In a company, a database contains millions of atomic data. Atomic data are data information that cannot be further broken down. For example, product name is an atomic data because it can longer be broken down but product raw material can be broken further into raw components depending on the good. An individual products sales is another atomic data.
But business organizations are not just interested in the minute details but they are also interested in the bigger picture. So, atomic data are combines and aggregated. When this is done, the company can already determine regional or total sales, total cost of goods, selling, general and administrative expenses, operating income, receivables, inventories, depreciation, amortization, debt, taxes and other figures.

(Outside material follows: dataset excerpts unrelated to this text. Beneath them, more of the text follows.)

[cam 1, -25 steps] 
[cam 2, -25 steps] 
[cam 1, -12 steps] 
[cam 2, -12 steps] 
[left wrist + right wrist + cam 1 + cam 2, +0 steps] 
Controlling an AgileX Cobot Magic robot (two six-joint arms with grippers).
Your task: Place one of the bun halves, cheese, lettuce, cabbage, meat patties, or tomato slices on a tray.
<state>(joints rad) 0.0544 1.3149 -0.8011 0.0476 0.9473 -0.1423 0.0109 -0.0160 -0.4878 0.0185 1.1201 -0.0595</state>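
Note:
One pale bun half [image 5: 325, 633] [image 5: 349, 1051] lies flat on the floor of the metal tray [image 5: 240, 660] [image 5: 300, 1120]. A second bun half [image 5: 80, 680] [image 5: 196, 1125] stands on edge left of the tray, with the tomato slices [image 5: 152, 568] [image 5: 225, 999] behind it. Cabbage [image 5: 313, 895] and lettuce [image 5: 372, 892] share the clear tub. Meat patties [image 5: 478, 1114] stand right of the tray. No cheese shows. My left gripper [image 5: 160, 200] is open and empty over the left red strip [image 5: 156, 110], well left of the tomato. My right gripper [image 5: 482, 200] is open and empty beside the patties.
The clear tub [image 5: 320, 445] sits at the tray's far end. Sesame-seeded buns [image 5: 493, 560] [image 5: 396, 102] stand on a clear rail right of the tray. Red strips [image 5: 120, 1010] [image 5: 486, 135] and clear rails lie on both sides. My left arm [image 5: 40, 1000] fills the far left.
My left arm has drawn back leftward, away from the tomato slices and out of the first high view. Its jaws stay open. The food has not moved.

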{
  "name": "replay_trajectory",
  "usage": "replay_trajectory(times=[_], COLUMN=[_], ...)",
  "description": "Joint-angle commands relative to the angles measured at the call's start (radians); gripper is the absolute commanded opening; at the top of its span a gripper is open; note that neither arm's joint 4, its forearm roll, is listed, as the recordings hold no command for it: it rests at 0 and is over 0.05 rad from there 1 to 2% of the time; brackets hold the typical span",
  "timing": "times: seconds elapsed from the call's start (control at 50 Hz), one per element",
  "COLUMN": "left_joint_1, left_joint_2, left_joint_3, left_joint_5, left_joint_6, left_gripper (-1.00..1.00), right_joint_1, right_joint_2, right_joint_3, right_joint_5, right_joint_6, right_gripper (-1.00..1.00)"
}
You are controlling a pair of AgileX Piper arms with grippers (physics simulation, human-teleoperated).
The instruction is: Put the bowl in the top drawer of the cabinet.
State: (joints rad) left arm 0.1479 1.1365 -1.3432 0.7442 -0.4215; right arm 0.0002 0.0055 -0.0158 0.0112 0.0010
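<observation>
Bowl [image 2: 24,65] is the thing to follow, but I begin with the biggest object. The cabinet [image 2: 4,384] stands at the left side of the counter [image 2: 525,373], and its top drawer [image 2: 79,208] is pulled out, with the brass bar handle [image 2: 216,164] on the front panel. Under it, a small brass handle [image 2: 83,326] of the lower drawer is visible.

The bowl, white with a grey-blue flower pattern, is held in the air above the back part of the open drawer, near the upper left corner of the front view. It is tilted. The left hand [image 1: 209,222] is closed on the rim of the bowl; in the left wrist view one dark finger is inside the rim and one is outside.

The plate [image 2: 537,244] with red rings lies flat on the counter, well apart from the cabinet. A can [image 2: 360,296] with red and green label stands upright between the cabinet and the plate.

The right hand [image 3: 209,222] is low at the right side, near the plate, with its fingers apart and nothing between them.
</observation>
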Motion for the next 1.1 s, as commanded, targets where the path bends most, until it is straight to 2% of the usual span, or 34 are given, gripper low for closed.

Data Mining, or taking data from the vast repository of data warehouse, uses combined data intensively. Software applications in conjunction with a good relational database management system have been developed to come up efficient ways to store and access data gathered over time and space for statistical analysis.
Data Mining is technically described as "the nontrivial extraction of implicit, previously unknown, and potentially useful information from data" and "the science of extracting useful information from large data sets or databases". It is a process involving large amounts of data being sorted to pick out relevant data from potentially non-relevant sources.
One of the biggest problems with Data Mining is level of Data Aggregation. For example, in an online survey by a private organization on the smoking trends of one region, it can be reflected that one data set contains records of those who currently smoke, another of those who have quit smoking and another data set contains records of those who have never smoked at all.
The collection within each data set continuously rises as data from other sources keep coming. The traditional ways to combine these data are done with either using ad hoc method or putting each data set to certain model and them combining them.
Newer methods have been developed to efficiently Combine Data from various sources. Several data coming various tables and databases can now be combined into a single information table. One method used is a likelihood procedure which provides an estimation technique to address identifiable problems with aggregated data from some tables related to other tables.
Companies find valuable investment in technologies having Business Intelligence. Business Intelligence combines the vast repository of business data warehouse with a software systems that analyzes and reports based on the gathered Business Data.
An example of a Business Intelligence technology is Online Analytical Processing, or OLAP. OLAP can quickly provide answers to analytic queries which are in nature multidimensional. It can combine data from different sources and generate reports for sales, marketing, financial forecasting, budgeting, and other related aspects of business.
OLAP can make complex ad hoc and analytical queries on a database configured for OLAP use and the execution can be very fast given the fact that a server needs to answer many users at a time from different geographical locations. OLAP combines data to give a matrix output format with dimensions forming rows and columns representing the values and measures.
Combined Data is also heavily found in Data Farming, a process where high performance computers or computing grids run simulations billion times across a large parameters and value space to come up a landscape of output data to be used for analyzing trends, insights and anomalies of many dimensions. It can be compared to a real plant farm and a harvest data comes after some time.